▶ [Work to complete] The data below holds a line containing "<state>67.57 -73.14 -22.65" and a line containing "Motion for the"; please quote exactly those two lines and every line between them, and nothing else.

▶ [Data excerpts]
:::::
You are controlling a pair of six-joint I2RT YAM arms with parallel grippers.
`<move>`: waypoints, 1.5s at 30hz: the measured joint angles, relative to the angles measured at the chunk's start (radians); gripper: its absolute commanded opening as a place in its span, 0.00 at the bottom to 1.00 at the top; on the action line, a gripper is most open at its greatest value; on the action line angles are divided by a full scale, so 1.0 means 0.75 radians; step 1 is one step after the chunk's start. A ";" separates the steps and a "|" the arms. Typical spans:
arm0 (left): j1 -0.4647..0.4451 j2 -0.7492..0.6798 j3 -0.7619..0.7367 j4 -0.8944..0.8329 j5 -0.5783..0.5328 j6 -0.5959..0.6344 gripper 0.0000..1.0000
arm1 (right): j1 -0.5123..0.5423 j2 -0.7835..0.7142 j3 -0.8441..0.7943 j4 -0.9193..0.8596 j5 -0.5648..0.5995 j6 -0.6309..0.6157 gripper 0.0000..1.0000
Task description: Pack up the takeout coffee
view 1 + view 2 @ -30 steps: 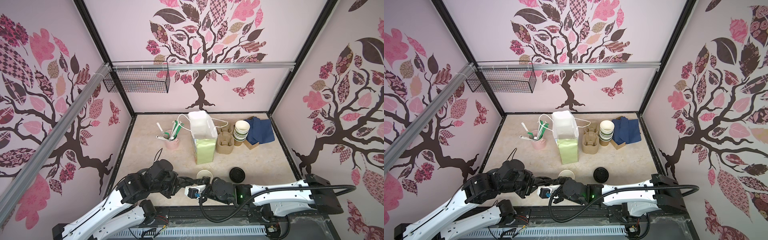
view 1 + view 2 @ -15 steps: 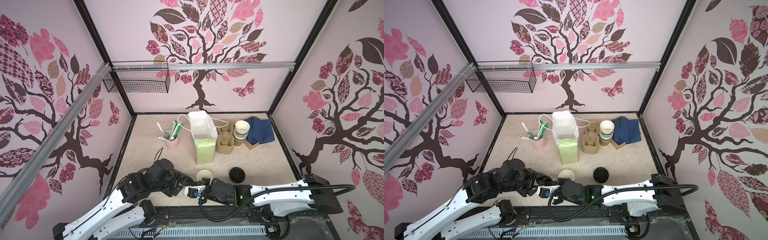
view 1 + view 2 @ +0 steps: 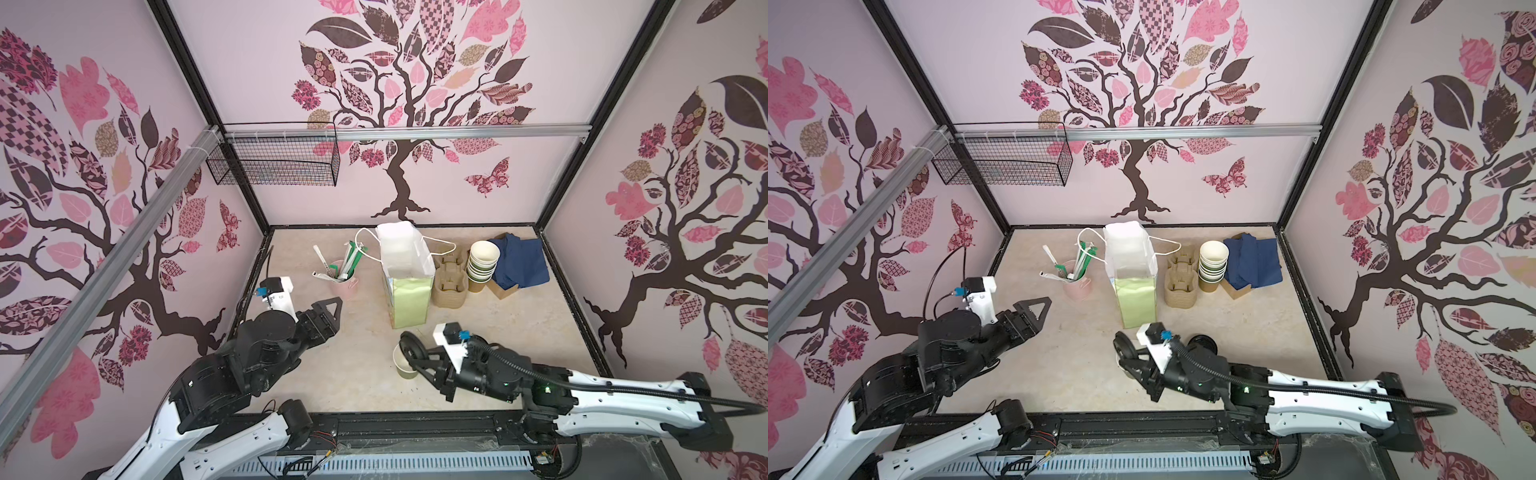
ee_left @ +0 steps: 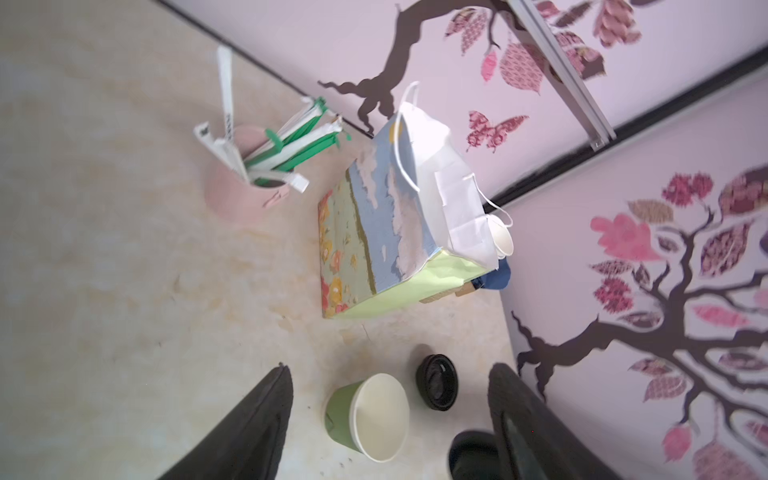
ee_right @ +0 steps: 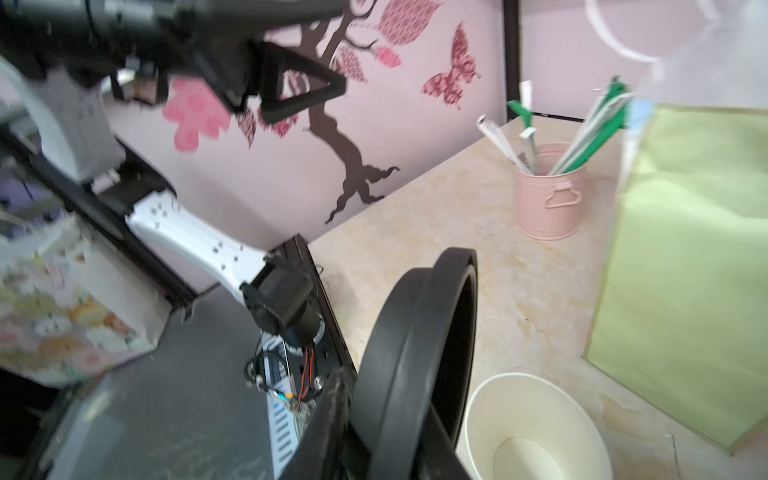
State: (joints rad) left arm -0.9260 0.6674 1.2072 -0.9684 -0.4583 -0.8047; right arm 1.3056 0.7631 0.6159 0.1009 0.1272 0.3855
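Well, the green cup [image 4: 368, 417] stands upright on the table [image 3: 353, 370], toward the front edge, in front of the tall paper bag [image 3: 409, 299] and apart from it. Its mouth is uncovered, and the cream inside shows in both wrist views.

The right gripper [image 3: 417, 362] has its fingers clamped on the lower edge of a black lid [image 5: 399, 332]. It holds the lid up on edge, tilted, right beside and partly over the cup's rim. Whether the lid touches the rim I cannot tell, but it is not seated on the cup.

The left gripper [image 3: 331, 308] hangs above the left part of the table, well apart from the cup. Its jaws are spread wide with nothing between them; the left wrist view looks out between the two fingers at the cup and the bag.

A second black lid [image 3: 1202, 344] lies flat on the table near the cup, on its right in a top view, partly behind the right arm.

Along the back, a pink bucket [image 3: 345, 286] of wrapped straws stands left of the bag. To the bag's right come a brown cup carrier [image 3: 448, 286], a stack of lidless cups [image 3: 482, 266] and blue napkins [image 3: 519, 262].
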 measured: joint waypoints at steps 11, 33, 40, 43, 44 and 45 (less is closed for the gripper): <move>-0.139 0.040 -0.158 0.208 0.587 1.344 0.74 | -0.591 -0.010 -0.010 -0.059 -0.852 0.571 0.00; -0.451 0.257 -0.251 0.349 0.577 1.883 0.88 | -0.591 0.167 -0.010 0.228 -1.328 0.850 0.00; -0.452 0.265 -0.254 0.372 0.571 1.939 0.85 | -0.591 0.224 -0.010 0.310 -1.349 0.930 0.00; -0.453 0.270 -0.254 0.372 0.558 1.957 0.82 | -0.591 0.234 -0.010 0.334 -1.354 0.953 0.00; -0.453 0.273 -0.253 0.372 0.557 1.963 0.82 | -0.591 0.238 -0.010 0.344 -1.358 0.959 0.00; -0.453 0.275 -0.254 0.372 0.556 1.968 0.82 | -0.591 0.242 -0.010 0.353 -1.361 0.964 0.00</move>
State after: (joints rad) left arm -1.2659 0.8738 1.0168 -0.6895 -0.0414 0.6712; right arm 0.8623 0.9443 0.6086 0.3656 -0.8932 1.1088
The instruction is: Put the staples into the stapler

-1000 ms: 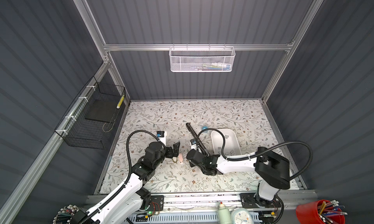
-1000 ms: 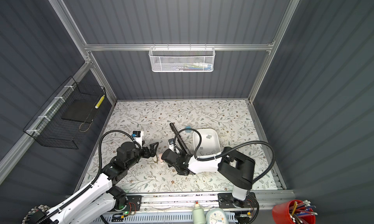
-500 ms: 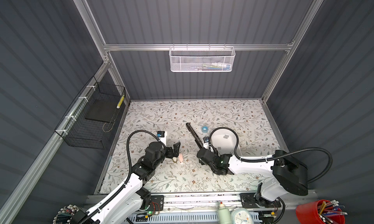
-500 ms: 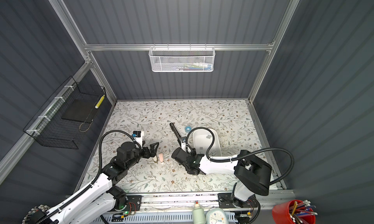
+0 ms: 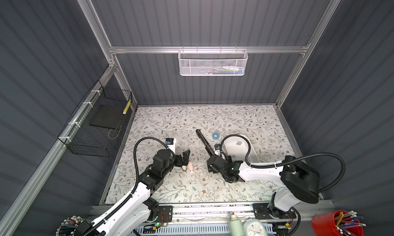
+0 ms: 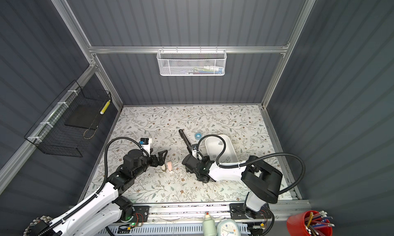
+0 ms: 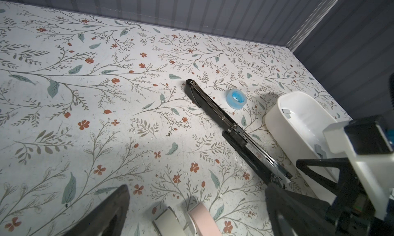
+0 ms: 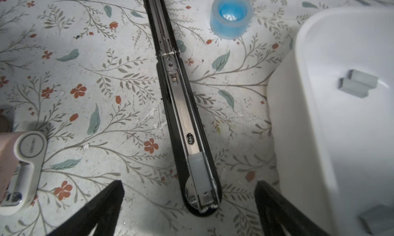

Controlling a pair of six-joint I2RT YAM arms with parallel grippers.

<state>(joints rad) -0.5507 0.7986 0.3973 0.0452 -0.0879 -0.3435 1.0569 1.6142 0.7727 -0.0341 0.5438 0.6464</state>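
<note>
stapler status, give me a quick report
Left gripper and right gripper open, empty. Stapler opened flat, right gripper at its end. Staples loose in white tray. Blue tape roll beside stapler, apart.

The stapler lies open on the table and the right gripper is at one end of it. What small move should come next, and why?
Probably lift the right gripper straight up, clear of the stapler. Its jaws stand open on either side of the stapler's front end and hold nothing, while a grey strip of staples seems to lie in the open channel.
</note>
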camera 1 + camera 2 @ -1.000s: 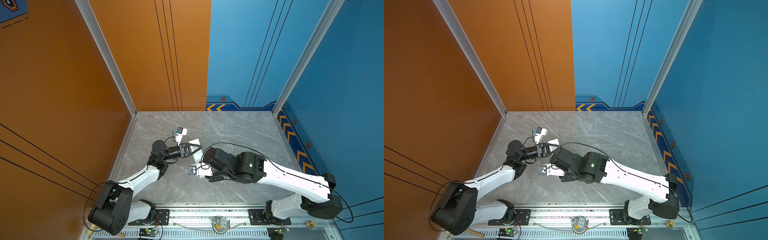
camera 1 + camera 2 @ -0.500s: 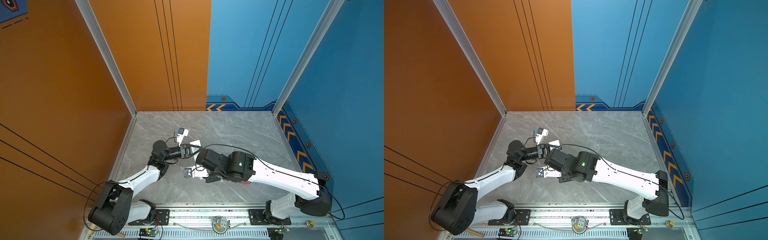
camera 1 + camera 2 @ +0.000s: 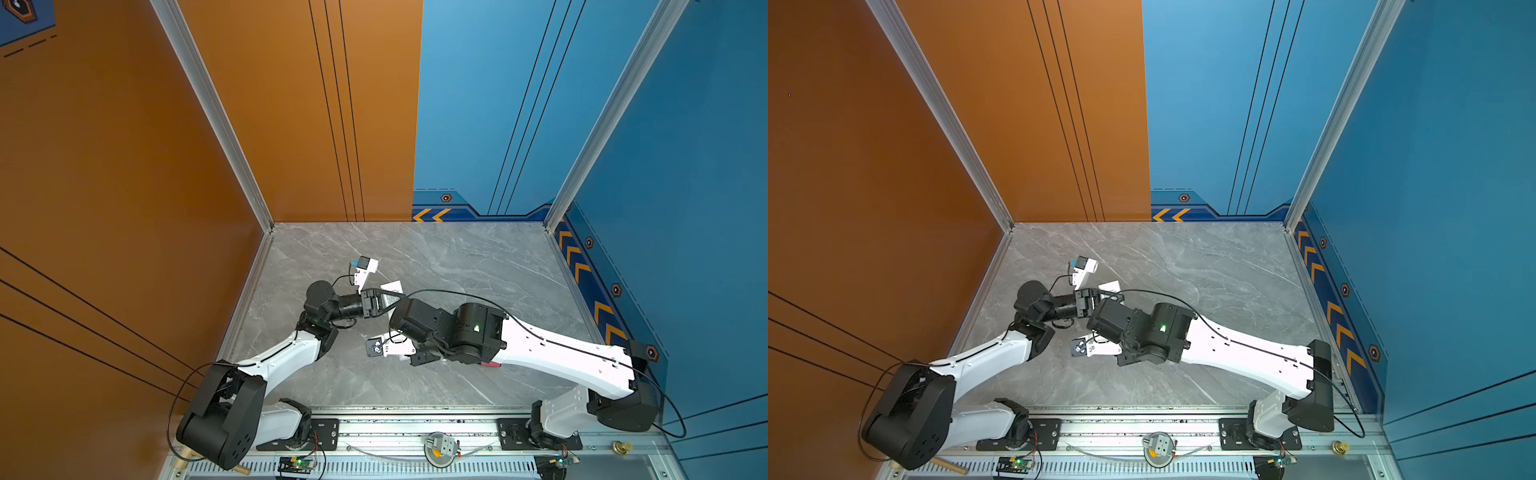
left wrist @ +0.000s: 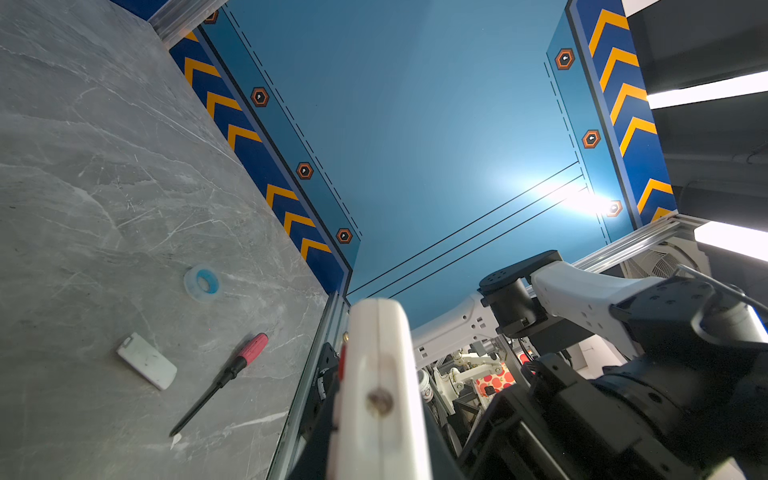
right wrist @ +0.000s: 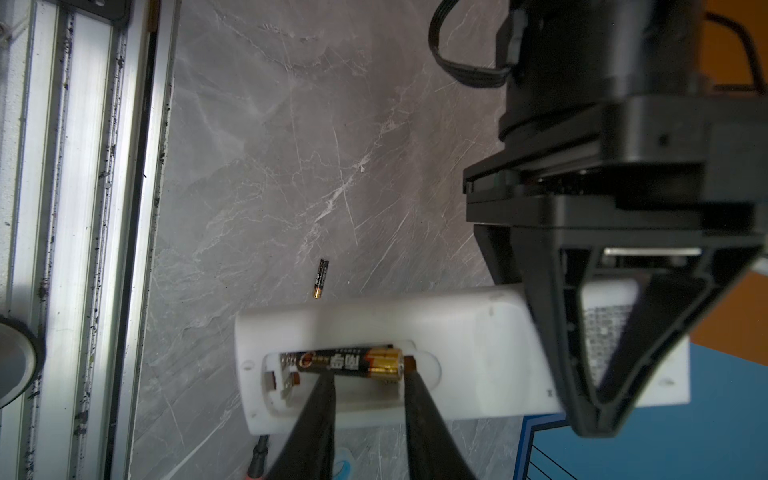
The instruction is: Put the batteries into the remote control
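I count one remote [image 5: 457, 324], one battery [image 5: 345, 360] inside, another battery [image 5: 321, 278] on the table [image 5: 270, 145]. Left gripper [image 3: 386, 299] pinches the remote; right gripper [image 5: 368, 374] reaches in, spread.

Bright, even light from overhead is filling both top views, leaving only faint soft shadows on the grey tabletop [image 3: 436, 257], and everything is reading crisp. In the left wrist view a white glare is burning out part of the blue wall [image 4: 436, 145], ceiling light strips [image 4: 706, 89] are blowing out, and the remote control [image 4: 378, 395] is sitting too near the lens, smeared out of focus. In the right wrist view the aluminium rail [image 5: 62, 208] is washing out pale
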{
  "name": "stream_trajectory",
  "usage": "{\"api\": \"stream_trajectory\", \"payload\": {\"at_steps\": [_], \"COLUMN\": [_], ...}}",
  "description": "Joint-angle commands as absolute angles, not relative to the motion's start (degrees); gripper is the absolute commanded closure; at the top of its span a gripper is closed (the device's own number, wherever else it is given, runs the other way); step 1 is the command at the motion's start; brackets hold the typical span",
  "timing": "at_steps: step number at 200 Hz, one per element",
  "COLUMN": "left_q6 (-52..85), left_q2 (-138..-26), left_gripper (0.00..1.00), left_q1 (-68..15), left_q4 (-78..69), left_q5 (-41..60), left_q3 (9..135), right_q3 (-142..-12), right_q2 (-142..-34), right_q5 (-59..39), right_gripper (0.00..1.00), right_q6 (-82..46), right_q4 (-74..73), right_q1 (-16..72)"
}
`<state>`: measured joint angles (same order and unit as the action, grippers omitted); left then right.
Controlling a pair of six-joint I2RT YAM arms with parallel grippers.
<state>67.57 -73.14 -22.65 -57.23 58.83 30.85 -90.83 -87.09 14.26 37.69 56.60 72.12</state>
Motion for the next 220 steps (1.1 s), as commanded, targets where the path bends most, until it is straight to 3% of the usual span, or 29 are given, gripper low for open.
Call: {"api": "stream_trajectory", "payload": {"at_steps": [1,220], "left_q6": [67.67,67.45], "left_q2": [-73.03,-72.31], "left_gripper": [1.0,1.0], "left_q1": [-23.38,-23.47], "left_q4": [-59.31,-59.32], "left_q5": [60.62,60.64], "left_q3": [32.78,32.61], "right_q3": [-92.64,-91.58], "right_q2": [-87.88,-89.12], "right_q5": [15.15,15.32], "right_gripper": [0.73,0.8], "right_q6": [38.32,39.36], "right_q4": [58.45,59.15], "right_q1": [72.25,71.95]}}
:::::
▶ [Output for this task]
<state>67.57 -73.14 -22.65 -57.23 58.83 30.85 -90.83 -87.09 14.26 37.69 56.60 72.12</state>
Motion for the next 220 steps (1.1 s), as commanded, targets where the path bends most, until it is straight to 3% of the usual span, or 29 are given, gripper low for open.

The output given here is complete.